- Born: 10 August 1948 Novara, Italy
- Died: 4 October 2025 (aged 77) Rome, Italy
- Occupation: Film producer

= Giuseppe Colombo (producer) =

Italian film producer (1948–2025)

Giuseppe Colombo (10 August 1948 – 4 October 2025) was an Italian film producer.

==Life and career==
Born in Novara on 10 August 1948, Colombo made his film debut in the 1970s as an actor. He notably appeared in the telefilm Cartesius, directed by Roberto Rossellini. He directed distribution in Italy for the film The Enigma of Kaspar Hauser, directed by Werner Herzog, which won the Grand Prix at the 1975 Cannes Film Festival. In the 1980s, he was commercial director for Cannon Italia, distributing numerous American and Australian films.

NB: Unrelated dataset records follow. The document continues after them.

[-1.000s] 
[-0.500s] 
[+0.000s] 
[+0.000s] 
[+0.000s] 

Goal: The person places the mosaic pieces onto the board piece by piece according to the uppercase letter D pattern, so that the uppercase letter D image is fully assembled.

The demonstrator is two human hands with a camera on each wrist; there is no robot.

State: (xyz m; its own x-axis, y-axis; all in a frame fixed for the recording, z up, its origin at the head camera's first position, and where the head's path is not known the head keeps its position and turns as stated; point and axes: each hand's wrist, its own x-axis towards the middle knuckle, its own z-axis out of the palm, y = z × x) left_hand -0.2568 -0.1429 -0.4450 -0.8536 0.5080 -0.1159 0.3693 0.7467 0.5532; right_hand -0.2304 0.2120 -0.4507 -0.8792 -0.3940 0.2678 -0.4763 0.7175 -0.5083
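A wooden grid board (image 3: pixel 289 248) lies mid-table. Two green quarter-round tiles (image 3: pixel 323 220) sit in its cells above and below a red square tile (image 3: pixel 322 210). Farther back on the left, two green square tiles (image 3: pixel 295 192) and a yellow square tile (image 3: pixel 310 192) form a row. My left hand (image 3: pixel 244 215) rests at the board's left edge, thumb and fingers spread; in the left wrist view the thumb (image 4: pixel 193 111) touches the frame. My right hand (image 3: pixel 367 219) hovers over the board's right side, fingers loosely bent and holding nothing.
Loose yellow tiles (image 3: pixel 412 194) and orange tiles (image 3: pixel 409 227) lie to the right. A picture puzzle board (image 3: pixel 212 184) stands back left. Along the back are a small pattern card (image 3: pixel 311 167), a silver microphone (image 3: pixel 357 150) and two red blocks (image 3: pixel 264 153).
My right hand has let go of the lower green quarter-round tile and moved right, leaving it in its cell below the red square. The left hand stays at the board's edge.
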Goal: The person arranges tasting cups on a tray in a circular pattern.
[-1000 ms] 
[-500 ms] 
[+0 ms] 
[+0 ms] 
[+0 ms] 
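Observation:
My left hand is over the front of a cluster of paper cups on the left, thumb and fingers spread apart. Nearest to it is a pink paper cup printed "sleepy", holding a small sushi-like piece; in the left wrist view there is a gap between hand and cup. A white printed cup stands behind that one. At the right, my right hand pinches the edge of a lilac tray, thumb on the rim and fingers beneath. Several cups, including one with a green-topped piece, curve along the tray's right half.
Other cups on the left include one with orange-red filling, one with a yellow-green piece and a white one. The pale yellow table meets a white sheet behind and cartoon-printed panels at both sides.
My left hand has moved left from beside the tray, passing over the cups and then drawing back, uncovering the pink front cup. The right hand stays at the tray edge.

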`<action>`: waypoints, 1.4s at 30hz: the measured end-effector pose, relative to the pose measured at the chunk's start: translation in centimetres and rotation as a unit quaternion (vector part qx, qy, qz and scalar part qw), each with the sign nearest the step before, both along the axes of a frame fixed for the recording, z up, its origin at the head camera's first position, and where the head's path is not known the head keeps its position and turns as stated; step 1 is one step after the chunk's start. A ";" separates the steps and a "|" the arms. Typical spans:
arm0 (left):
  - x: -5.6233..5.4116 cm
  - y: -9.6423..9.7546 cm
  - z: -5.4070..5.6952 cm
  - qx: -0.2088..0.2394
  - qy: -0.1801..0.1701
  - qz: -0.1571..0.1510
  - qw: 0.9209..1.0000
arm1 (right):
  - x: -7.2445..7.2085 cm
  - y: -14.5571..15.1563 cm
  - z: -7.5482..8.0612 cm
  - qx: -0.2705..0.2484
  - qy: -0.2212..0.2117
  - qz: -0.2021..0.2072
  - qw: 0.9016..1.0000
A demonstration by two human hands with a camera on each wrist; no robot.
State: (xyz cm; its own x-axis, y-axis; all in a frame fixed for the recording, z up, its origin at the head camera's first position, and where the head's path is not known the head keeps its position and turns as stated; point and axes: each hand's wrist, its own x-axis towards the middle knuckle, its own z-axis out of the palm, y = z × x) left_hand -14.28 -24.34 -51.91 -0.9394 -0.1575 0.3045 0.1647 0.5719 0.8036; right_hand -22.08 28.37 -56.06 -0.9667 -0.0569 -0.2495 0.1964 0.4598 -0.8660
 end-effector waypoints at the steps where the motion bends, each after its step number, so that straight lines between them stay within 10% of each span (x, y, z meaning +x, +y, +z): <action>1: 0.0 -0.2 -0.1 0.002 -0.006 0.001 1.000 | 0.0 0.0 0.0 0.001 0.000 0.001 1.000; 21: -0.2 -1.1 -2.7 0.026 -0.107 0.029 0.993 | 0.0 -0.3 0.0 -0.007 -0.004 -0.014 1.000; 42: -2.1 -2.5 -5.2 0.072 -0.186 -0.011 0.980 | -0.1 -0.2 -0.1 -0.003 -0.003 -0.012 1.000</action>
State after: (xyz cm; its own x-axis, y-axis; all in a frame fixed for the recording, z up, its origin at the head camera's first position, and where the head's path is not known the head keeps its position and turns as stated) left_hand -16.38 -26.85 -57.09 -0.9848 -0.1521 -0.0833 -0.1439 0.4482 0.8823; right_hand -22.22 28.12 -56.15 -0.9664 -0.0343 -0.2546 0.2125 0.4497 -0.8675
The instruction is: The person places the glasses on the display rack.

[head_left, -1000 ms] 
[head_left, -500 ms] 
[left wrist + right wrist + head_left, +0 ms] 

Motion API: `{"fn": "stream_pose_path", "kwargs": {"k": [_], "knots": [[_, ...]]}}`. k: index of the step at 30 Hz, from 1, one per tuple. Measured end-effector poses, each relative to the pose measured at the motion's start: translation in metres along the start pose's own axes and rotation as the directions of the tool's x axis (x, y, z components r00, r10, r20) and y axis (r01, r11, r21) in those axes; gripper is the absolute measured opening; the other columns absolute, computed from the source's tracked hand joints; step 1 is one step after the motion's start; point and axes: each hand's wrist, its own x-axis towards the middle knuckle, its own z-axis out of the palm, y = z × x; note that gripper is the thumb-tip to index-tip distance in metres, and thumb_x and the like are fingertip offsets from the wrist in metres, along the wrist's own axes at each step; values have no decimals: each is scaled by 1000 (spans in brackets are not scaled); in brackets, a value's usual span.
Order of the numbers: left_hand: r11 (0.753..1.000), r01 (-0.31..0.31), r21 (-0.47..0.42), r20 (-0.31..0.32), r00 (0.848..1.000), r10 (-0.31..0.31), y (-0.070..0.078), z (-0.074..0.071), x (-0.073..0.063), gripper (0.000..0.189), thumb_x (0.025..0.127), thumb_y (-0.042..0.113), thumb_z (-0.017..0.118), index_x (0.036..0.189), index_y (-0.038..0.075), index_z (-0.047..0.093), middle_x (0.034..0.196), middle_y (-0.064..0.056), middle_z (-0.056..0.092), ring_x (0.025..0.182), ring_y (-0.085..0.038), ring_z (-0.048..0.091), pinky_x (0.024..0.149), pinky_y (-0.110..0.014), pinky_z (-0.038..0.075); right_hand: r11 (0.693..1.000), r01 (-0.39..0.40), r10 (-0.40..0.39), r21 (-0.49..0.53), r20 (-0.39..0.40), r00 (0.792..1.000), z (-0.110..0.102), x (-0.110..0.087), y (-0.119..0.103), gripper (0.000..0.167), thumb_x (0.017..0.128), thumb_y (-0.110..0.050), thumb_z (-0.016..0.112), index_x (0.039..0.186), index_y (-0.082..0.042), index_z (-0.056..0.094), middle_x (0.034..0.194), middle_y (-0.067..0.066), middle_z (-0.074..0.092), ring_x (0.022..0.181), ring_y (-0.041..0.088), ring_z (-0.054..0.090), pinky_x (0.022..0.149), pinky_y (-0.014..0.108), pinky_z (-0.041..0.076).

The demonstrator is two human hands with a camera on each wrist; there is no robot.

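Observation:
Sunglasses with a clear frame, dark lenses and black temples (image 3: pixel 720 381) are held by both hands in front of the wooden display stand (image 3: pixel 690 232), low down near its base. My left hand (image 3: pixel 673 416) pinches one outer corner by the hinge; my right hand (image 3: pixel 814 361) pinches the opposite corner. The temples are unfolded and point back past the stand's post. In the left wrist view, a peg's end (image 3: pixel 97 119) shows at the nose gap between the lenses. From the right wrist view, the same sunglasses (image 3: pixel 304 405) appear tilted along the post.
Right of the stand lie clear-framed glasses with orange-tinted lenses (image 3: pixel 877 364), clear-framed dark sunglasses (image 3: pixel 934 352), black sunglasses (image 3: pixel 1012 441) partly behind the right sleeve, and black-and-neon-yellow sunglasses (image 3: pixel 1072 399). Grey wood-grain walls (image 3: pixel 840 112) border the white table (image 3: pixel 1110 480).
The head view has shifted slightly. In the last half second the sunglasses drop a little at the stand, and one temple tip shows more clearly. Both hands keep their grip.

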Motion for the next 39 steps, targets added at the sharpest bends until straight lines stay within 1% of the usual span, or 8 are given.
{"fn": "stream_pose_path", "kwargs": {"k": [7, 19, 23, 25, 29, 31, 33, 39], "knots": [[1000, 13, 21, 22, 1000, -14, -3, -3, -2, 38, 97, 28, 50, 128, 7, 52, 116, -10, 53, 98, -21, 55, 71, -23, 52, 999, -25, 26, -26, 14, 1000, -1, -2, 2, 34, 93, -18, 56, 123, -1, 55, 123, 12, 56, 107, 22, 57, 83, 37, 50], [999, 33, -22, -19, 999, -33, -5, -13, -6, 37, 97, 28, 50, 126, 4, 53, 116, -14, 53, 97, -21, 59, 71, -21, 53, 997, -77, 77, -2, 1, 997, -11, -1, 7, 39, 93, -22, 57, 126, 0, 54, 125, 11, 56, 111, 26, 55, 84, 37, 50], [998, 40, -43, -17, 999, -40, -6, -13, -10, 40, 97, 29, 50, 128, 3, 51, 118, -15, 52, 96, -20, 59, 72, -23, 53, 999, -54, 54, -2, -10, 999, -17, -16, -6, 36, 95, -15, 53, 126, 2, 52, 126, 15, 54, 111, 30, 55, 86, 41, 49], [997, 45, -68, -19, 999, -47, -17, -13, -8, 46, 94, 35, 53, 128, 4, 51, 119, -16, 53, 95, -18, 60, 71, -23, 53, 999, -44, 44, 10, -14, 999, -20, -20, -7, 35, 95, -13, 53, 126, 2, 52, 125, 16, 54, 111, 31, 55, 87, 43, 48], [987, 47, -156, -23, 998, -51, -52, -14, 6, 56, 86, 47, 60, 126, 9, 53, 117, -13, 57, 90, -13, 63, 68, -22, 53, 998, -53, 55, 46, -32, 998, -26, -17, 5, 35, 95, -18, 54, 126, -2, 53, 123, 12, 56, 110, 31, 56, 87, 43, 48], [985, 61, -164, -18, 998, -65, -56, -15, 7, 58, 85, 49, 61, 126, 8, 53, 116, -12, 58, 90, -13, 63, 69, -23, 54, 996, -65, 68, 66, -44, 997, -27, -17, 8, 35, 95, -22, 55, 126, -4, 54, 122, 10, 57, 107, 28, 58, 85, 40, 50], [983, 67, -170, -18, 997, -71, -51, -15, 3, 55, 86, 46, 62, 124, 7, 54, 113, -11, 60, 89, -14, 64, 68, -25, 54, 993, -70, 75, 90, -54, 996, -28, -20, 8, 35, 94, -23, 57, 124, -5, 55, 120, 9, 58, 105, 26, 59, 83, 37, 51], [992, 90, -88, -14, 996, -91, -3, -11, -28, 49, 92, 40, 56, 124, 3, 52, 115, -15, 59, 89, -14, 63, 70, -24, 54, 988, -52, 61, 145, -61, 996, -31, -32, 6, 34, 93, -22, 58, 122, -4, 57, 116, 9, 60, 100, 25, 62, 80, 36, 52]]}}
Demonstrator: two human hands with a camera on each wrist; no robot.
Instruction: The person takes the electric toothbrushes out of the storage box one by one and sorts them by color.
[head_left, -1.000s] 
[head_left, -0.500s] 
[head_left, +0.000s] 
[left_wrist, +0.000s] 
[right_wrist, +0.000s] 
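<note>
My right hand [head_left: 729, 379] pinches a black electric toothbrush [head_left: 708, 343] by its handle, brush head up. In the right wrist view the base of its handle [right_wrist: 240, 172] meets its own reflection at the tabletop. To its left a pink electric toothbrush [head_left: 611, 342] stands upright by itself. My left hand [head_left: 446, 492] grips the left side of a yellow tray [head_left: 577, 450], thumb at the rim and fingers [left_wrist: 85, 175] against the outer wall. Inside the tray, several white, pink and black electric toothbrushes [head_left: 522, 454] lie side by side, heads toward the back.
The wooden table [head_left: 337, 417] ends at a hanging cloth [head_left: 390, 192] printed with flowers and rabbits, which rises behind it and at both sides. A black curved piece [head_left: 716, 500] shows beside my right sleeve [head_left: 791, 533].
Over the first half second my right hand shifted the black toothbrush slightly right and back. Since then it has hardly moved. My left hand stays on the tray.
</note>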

In 1978, Colombo produced his first film, Target. His other subsequent films include The Beekeeper, The Stendhal Syndrome, Wax Mask, and The Phantom of the Opera. In 1994, he produced the RAI miniseries A che punto è la notte, directed by Nanni Loy. He went on to become a member of the Accademia del Cinema Italiano. He was married to Gabriella Giorgelli.

Colombo died in Rome on 4 October 2025, at the age of 77.